Tujuan edukasi harus diarahkan tidak hanya langsung pada penderita, namun juga melalui
keluarga dan sistem disekitarnya. Lagipula, fakta menunjukkan peningkatan dari tujuan
edukasi ini, tidak hanya meningkatkan ketahanan dan pengetahuan mereka tentang penyakit,
namun juga kualitas hidupnya.
- Pertama, penjelasan biologis tentang penyakit harus jelas dan benar. Hal ini
mengurangi perasaan bersalah dan mempromosikan pengobatan yang adekuat.
- Kedua, memberi informasi tentang bagaimana cara memonitor penyakit terkait
apresiasi tanda awal, pemunculan kembali, dan gejala. Pengenalan terhadap adanya
perubahan memudahkan langkah-langkah pencegahan yang baik.
- Kelompok pengobatan yang adekuat tinggal suatu bagian yang penting dari perawatan
dan edukasi.
- Edukasi juga harus memperhatikan bahaya dari stresor. Membantu identifikasi
individu dan bekerja dengan stresor yang ada menyediakan aspek kritis penderita dan
kewaspadaan keluarga.
- Akhirnya, informasikan kepada penderita tentang kekambuhan dalam konteks
gangguan.
- Cerita-cerita tentang individu membantu penderita dan keluarga, terutama cerita
tentang individu dengan MDI dapat membantu penderita untuk berusaha menghadapi
tantangan dari perspektif lain.

F. PENCEGAHAN
Prevensi merupakan kunci dari terapi jangka panjang dari gangguan bipolar. Hal ini
mencakup beberapa hal sebagai berikut :
- Pertama, medikasi seperti litium bertindak sebagai mood stabilizers.
- Kedua, psikoedukasi dimulai dari penderita dan keluarga penderita.
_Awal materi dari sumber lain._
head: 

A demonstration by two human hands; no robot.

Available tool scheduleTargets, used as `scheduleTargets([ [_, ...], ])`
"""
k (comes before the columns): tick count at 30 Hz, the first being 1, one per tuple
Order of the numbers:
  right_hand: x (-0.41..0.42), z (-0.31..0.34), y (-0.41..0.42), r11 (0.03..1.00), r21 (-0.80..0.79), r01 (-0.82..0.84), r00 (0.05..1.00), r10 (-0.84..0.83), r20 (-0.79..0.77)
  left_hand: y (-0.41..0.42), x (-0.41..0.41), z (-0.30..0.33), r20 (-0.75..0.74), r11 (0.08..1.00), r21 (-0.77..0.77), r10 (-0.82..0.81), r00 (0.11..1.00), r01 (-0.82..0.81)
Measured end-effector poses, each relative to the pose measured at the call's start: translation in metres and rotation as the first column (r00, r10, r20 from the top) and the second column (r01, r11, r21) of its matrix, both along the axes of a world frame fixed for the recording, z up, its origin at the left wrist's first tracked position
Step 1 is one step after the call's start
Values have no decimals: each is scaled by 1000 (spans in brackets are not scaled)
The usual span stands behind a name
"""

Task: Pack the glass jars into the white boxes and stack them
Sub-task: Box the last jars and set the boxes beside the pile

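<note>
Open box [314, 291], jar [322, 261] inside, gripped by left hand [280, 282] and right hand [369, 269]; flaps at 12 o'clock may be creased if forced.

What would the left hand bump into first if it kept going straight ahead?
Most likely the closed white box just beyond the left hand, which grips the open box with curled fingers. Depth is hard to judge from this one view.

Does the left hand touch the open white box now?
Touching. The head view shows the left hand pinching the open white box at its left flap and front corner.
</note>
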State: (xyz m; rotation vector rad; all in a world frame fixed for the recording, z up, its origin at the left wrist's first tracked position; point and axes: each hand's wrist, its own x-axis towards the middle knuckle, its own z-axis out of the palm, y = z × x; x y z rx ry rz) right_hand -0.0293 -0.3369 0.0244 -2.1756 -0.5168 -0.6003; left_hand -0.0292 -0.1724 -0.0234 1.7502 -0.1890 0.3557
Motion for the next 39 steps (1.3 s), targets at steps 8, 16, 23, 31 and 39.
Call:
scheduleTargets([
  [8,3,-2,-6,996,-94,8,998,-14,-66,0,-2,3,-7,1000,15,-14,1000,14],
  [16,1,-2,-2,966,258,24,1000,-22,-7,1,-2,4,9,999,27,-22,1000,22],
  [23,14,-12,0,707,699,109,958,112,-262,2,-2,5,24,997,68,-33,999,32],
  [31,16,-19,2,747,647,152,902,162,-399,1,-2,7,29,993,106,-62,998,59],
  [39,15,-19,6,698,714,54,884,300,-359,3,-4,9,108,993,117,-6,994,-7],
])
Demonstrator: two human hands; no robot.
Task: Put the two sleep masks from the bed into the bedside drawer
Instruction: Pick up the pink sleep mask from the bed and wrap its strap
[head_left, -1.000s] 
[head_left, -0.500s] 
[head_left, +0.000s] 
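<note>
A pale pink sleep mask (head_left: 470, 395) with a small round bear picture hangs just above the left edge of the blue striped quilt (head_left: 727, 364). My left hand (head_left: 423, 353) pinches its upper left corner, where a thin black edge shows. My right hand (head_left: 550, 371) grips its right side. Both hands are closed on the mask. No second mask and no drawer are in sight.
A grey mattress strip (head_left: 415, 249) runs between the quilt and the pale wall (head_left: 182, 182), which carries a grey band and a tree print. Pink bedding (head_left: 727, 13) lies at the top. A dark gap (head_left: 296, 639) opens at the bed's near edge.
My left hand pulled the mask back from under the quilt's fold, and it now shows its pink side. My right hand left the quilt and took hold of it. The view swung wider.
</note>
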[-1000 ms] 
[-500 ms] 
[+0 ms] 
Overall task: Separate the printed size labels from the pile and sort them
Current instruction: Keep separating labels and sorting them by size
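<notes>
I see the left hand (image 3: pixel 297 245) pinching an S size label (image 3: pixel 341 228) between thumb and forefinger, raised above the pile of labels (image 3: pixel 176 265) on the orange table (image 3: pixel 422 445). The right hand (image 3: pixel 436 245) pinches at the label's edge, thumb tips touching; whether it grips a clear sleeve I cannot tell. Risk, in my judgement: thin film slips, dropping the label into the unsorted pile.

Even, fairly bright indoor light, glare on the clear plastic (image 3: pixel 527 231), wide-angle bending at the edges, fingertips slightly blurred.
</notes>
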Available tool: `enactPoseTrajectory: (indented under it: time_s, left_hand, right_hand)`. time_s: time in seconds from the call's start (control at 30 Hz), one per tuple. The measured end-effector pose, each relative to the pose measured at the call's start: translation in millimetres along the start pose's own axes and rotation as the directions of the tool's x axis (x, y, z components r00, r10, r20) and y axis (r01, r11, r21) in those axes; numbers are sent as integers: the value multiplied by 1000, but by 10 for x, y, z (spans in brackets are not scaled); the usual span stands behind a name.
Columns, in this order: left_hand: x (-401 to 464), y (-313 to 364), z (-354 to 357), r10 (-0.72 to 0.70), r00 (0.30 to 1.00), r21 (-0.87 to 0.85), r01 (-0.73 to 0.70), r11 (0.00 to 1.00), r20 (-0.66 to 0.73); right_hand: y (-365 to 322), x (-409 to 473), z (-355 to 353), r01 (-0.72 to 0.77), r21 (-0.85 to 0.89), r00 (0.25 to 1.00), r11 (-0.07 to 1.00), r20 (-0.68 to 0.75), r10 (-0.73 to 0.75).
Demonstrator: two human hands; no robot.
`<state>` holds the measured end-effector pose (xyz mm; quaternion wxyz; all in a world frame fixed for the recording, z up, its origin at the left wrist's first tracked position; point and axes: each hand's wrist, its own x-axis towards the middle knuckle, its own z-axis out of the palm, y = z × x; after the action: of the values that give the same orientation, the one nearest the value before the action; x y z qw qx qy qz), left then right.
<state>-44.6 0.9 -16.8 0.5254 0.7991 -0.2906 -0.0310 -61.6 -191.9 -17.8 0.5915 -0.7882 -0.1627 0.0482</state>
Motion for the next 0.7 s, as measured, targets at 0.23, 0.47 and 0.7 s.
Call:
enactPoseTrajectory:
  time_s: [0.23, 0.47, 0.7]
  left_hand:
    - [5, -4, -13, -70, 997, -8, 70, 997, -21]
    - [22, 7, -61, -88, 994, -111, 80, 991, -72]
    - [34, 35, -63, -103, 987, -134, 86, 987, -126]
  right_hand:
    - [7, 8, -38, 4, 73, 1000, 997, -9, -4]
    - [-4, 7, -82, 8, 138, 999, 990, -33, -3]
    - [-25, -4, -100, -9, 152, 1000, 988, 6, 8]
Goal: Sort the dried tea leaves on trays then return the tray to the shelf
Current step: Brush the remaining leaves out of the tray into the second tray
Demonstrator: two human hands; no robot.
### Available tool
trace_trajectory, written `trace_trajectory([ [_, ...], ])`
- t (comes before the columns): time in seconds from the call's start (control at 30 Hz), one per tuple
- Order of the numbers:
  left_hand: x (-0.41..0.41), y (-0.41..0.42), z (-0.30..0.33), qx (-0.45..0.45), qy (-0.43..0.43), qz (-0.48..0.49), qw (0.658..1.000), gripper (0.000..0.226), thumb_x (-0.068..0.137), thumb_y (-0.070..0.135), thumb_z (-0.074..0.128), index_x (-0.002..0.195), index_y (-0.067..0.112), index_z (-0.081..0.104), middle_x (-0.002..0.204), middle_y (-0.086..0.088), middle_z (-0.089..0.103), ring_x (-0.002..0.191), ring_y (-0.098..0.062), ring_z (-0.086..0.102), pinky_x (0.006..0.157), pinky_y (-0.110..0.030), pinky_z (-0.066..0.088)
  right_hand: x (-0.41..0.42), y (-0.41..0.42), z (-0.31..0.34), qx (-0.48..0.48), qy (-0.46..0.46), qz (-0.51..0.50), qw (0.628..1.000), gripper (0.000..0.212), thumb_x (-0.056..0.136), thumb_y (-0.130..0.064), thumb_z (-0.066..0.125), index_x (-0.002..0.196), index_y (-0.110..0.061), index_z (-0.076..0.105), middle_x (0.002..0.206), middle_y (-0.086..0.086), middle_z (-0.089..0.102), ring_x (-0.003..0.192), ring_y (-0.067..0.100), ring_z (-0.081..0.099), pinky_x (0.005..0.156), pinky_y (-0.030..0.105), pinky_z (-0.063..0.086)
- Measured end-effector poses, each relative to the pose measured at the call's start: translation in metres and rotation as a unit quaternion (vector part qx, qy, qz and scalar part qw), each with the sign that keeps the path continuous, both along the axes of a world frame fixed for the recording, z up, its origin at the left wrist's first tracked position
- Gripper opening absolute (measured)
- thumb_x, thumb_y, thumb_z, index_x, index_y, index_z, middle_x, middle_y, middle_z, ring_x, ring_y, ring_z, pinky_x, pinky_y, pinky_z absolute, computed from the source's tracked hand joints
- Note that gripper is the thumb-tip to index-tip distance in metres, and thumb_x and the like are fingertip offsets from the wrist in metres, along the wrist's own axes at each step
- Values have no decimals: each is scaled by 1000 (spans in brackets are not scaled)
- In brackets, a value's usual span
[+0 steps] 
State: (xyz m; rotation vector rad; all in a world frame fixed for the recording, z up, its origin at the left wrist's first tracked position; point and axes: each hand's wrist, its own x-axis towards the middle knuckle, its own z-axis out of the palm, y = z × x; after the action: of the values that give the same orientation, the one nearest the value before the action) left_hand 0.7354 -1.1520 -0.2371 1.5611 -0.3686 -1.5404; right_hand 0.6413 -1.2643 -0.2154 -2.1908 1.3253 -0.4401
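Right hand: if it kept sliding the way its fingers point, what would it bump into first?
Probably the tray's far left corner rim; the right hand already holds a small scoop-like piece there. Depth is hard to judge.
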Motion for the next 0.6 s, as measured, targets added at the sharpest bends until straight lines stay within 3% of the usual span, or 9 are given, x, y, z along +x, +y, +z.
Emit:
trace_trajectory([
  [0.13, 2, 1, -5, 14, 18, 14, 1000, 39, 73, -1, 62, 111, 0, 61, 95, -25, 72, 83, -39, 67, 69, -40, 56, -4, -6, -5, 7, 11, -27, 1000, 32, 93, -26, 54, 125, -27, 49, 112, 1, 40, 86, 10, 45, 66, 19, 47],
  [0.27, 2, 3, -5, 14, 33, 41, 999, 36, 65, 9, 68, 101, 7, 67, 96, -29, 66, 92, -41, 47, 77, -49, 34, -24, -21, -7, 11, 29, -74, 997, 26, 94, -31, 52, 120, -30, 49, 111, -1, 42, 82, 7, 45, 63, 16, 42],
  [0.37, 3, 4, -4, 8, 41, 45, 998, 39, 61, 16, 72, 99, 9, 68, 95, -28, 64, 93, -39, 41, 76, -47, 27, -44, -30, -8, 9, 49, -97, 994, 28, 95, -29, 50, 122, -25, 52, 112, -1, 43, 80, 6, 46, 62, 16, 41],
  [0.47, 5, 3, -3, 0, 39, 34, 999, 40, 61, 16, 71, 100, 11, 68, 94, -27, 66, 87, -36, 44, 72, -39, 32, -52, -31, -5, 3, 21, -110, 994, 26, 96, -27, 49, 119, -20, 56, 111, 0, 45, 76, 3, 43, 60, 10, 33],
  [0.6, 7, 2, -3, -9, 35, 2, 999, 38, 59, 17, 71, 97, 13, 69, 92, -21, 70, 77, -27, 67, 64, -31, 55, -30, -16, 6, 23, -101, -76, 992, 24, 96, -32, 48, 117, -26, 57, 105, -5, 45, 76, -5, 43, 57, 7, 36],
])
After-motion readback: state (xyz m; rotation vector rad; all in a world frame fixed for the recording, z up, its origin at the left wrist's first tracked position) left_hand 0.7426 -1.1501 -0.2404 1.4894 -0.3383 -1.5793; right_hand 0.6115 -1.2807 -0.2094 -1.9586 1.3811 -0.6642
Keduanya harus
memahami dan mengetahui pentingnya pengobatan adekuat dan tanda-tanda awal dari
manic dan depresi, ini merupakan hal yang penting.

G. KOMPLIKASI
Komplikasi dari gangguan ini antara lain bunuh diri, pembunuhan, dan adiksi.

H. PROGNOSIS
Pada kasus mengarah ke buruk
Prognosis Buruk Prognosis Baik
Akut Fase manic (dalam durasi pendek)
Onset terjadi pada usia muda Onset terjadi pada usia yang lanjut
Riwayat kerja yang buruk Pemikiran untuk bunuh diri yang rendah
Penyalahgunaan alcohol Gambaran psikotik yang rendah
Gambaran psikotik Masalah kesehatan (organik) yang rendah.
Gambaran depresif diantara episode
manic dan depresi
Adanya bukti keadaan depresif
Jenis kelamin laki-laki.
Penderita dengan BP I lebih buruk daripada penderita depresi berat. Dalam 2 tahun
pertama setelah episode awal, 40 – 50 % penderita mengalami serangan manic lain.
Hanya 50 – 60 % penderita BP I dapat dikontrol dengan litium terhadap gejalanya.
Pada 7 % penderita, gejala tidak kembali/mengalami penyembuhan, 45 % penderita
mengalami episode berulang, dan 40 % mengalami gangguan yang menetap. Seringkali
perputaran episode depresif dan manic berhubungan dengan usia.